VALOR ECONÔMICO, n 5411, 06/01/2022. Brasil, A3

Depois de polêmicas, governo confirma vacinação infantil
Murillo Camarotto, Isadora Peron e Rafael Vazquez
 


O Ministério da Saúde confirmou ontem a inclusão de crianças de 5 a 11 anos no programa de vacinação contra a covid-19. A expectativa do governo é que as doses da Pfizer comecem a chegar no dia 13 e que sigam para os Estados e municípios no dia 14, quando a aplicação já poderia ser iniciada. No fim do dia, no entanto, a farmacêutica americana disse que iniciará a entrega de 20 milhões de doses de sua vacina para crianças a partir do dia 10 e que as remessas devem terminar no primeiro trimestre.

Crianças com comorbidades e aquelas que vivem em áreas indígenas ou quilombolas terão prioridade pelo cronograma do governo. Em seguida, a imunização obedecerá ordem decrescente, dos mais velhos até os mais novos. O intervalo entre a primeira e a segunda doses será de oito semanas. Apesar de a bula prever um intervalo de apenas três semanas, os estudos em adultos demonstraram que o período mais longo produz uma concentração maior de anticorpos neutralizantes.

Ontem, o país registrou 27,6 mil novos casos de covid-19, segundo o consórcio de veículos de imprensa. A média de novos casos nos últimos sete dias é de 12.391, alta de 318% em relação aos casos contabilizados em 14 dias. Foram apuradas ainda 133 mortes pela doença. A média móvel de novas mortes no Brasil na última semana foi de 98 por dia, uma baixa de 2% sobre a vacinação em 14 dias.

As crianças que forem aos postos de vacinação acompanhadas dos pais não precisarão apresentar qualquer autorização por escrito, que será exigida apenas daquelas levadas por outras pessoas.

Antes do comunicado divulgado pela Pfizer, o governo já dizia que receberia 20 milhões de doses pediátricas no primeiro trimestre, das quais 3,7 milhões ainda em janeiro. Outras 20 milhões deverão chegar até junho, segundo informou o secretário-executivo do Ministério da Saúde, Rodrigo Cruz.

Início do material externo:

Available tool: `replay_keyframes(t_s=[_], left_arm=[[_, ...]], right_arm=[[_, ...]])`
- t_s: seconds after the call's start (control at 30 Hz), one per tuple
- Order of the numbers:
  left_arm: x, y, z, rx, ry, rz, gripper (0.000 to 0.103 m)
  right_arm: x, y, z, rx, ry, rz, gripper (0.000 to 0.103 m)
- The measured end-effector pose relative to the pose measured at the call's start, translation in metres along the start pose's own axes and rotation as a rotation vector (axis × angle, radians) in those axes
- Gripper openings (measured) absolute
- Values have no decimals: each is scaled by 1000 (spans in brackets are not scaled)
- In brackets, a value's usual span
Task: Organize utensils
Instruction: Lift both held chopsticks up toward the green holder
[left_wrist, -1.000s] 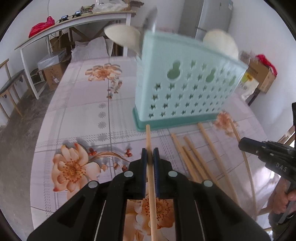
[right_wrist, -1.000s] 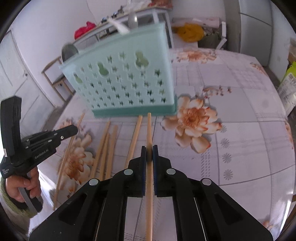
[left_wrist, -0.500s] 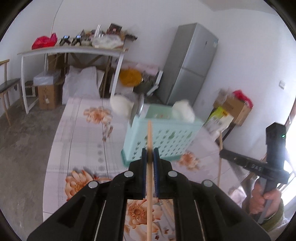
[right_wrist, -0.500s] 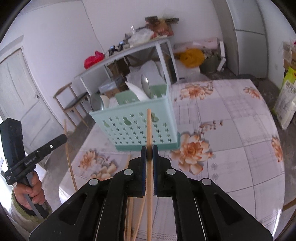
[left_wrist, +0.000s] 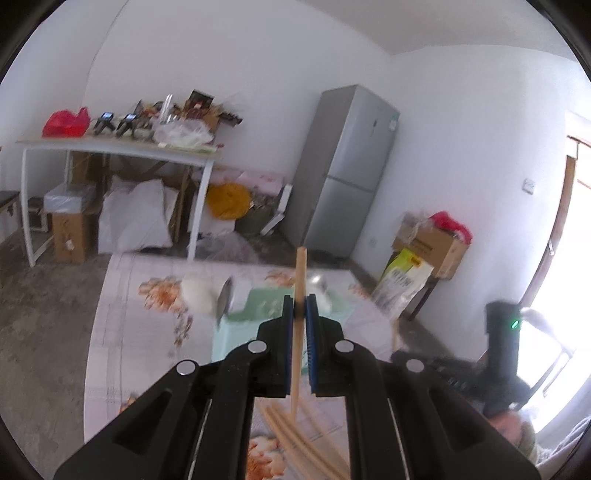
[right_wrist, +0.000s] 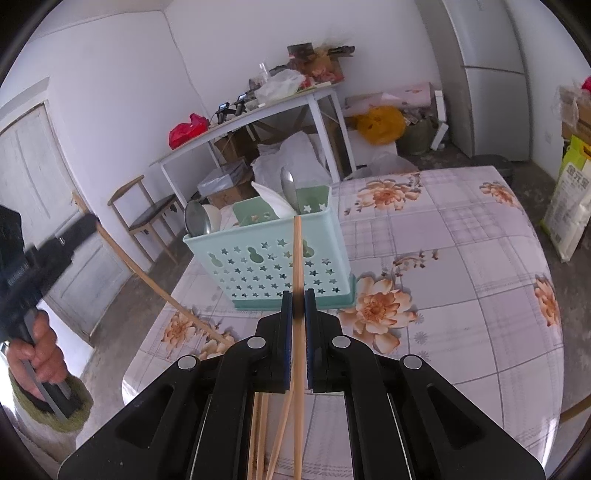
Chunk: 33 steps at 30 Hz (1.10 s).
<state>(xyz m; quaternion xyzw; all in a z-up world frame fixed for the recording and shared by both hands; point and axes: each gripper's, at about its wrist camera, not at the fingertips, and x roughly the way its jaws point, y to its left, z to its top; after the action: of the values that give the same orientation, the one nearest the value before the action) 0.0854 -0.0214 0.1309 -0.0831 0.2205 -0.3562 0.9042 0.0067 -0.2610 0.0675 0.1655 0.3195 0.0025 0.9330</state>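
My left gripper (left_wrist: 299, 306) is shut on a wooden chopstick (left_wrist: 300, 273), held up high above the table. My right gripper (right_wrist: 298, 302) is shut on another wooden chopstick (right_wrist: 297, 254), raised in front of the mint green utensil basket (right_wrist: 273, 266). The basket holds metal spoons (right_wrist: 195, 221) and white spoons (right_wrist: 275, 203); it shows blurred in the left wrist view (left_wrist: 255, 314). Several more chopsticks lie on the floral tablecloth below the left gripper (left_wrist: 291, 439) and below the right gripper (right_wrist: 266, 435). The left gripper also shows in the right wrist view (right_wrist: 88, 225), holding its chopstick tilted.
The floral table (right_wrist: 461, 258) has its edges close on the left and front. A wooden chair (right_wrist: 147, 218), a white side table (right_wrist: 258, 110) with clutter, a fridge (left_wrist: 347, 173) and cardboard boxes (left_wrist: 428, 243) stand around the room.
Both grippers have risen from table level with their chopsticks, lifting them clear of the pile. The basket now lies lower and farther in both views.
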Motion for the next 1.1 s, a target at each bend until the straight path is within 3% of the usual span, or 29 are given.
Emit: replay_keyframes(t_s=[0.3,0.6,0.93,1.1], left_arm=[[-8,-17,52,31,-149,-64,6],[8,-23,94,36,-268,-54,6],[62,-5,79,38,-197,65,6],[96,5,54,46,-107,88,6]], right_arm=[[-1,-1,1,5,1,4,4],[-3,-2,2,8,-1,8,4],[1,-5,3,19,12,7,4],[3,-5,4,21,17,11,4]])
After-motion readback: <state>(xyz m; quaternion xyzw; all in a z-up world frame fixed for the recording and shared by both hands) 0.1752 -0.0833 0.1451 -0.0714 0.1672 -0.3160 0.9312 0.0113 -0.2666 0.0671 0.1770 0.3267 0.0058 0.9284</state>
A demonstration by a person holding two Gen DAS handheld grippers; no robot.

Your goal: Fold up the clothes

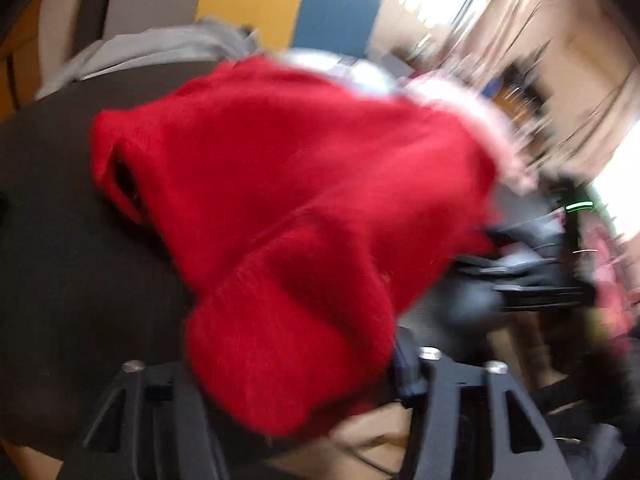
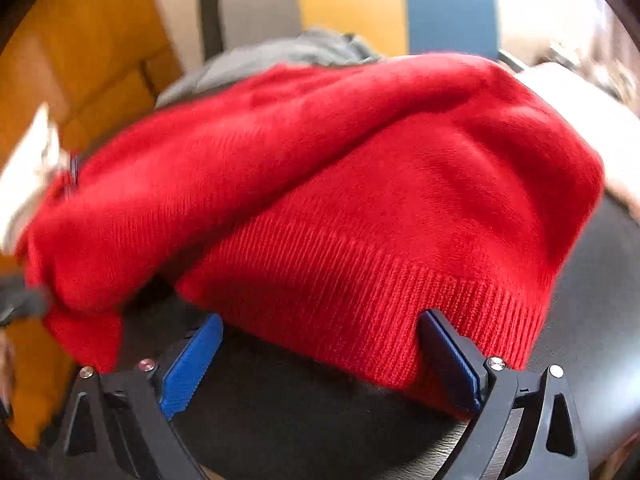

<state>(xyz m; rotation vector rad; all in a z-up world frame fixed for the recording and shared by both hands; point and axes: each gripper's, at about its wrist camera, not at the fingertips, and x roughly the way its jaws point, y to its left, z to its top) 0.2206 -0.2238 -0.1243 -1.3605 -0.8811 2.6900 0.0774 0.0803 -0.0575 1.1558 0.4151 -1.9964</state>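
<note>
A red knitted sweater (image 1: 288, 168) lies bunched on the dark table (image 1: 60, 280). The left wrist view is blurred by motion. In it a ribbed end of the sweater fills the gap between the black fingers of my left gripper (image 1: 296, 380), which is shut on it and whose fingertips are hidden by the fabric. In the right wrist view the sweater (image 2: 340, 168) shows its ribbed hem toward the camera. My right gripper (image 2: 320, 320) stands wide open at that hem. Its blue pads (image 2: 188, 360) sit on either side, and the right-hand pad touches the hem's edge.
A grey garment (image 2: 280, 56) lies behind the sweater at the table's far side. Beyond it are grey, yellow and blue chair backs (image 2: 448, 8). A pale cloth (image 2: 580, 112) lies to the right. A blurred dark object (image 1: 540, 272) is beside the sweater in the left wrist view.
</note>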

Após ameaçar exigir prescrição médica para a aplicação nas crianças, o ministério decidiu apenas recomendar que os pais ouçam a opinião de um profissional. Essa foi a forma de o ministro Marcelo Queiroga afagar o presidente Jair Bolsonaro, que é contrário à vacinação e às medidas de prevenção à covid-19.

Queiroga afirmou que “ninguém com contraindicação” deve ser vacinado. “Procurar um médico não deixa o pai inseguro, muito pelo contrário”, afirmou.

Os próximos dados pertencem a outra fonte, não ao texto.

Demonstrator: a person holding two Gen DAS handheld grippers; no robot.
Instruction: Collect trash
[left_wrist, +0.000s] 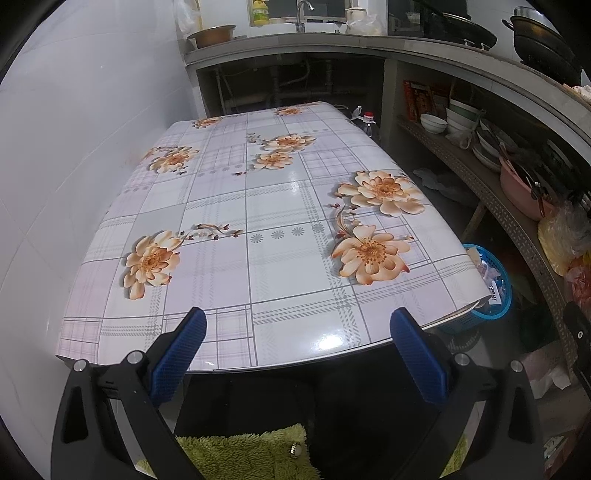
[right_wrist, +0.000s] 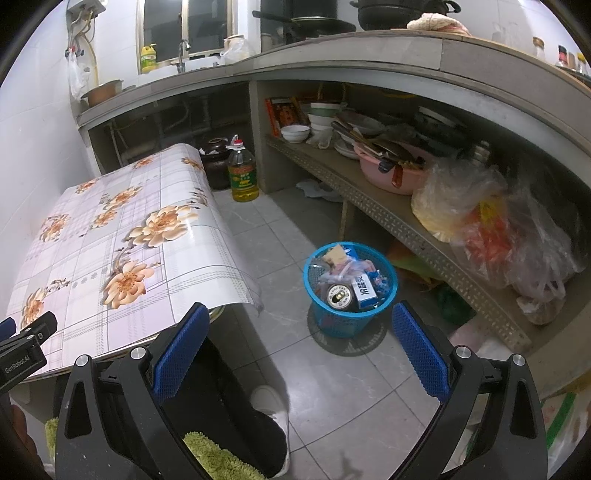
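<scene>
both grippers, left gripper (left_wrist: 297, 325) and right gripper (right_wrist: 297, 325), hold empty, wide-open jaws, the floral surface (left_wrist: 258, 206) looks bare and the trash (right_wrist: 349, 286) fills the blue basket (right_wrist: 332, 321), so collecting seems finished.

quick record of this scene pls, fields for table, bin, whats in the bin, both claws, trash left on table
table: floral tablecloth, no trash seen on it
bin: blue basket on the floor, right of the table
bin contents: drink can, blue-white carton, wrappers
left claw: open, holding nothing, over the table's near edge
right claw: open, holding nothing, facing the bin
task state: looks collected
</scene>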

O ministro Ricardo Lewandowski, do Supremo Tribunal Federal (STF), estava aguardando a posição oficial do governo e pretendia derrubar uma eventual exigência de prescrição. Nas últimas semanas, partidos de oposição pediram que Lewandowski obrigasse o governo a iniciar imediatamente a campanha de vacinação. O ministro, no entanto, atendeu a um pedido da Advocacia-Geral da União (AGU), que afirmou que a decisão seria anunciada até ontem.

Em coletiva de imprensa, Queiroga afirmou que Bolsonaro defende apenas a “liberdade” das pessoas escolherem se querem ou não tomar a vacina.

Diferentemente do que ocorreu com a liberação das vacinas para jovens entre 12 e 18 anos, o governo promoveu uma polêmica consulta e audiência públicas sobre a imunização infantil.

Questionada sobre a motivação, a secretária especial da covid-19, Rosana Leite, disse que trata-se de um público “especial”. “O cuidado não foi excessivo. É um público extremamente caro para nós. Sempre recebemos muitas demandas da população e, nesse caso específico, isso aumentou muito”, afirmou.

Entidades médicas e cientistas se posicionaram em peso nos últimos dias em favor do início da vacinação das crianças, lembrando que a Anvisa já deu o aval técnico e que a outros países têm adotado a imunização a partir dos 5 ano.

A chegada das doses pediátricas, segundo Rodrigo Cruz, não deverá acarretar em falta de vacina para o calendário de reforço do público adulto.

A aplicação da vacina da Pfizer em crianças foi aprovada no dia 16 de dezembro pela Anvisa. A autorização foi seguida de ataques de Jair Bolsonaro, que ameaçou divulgar os nomes dos servidores responsáveis pela análise.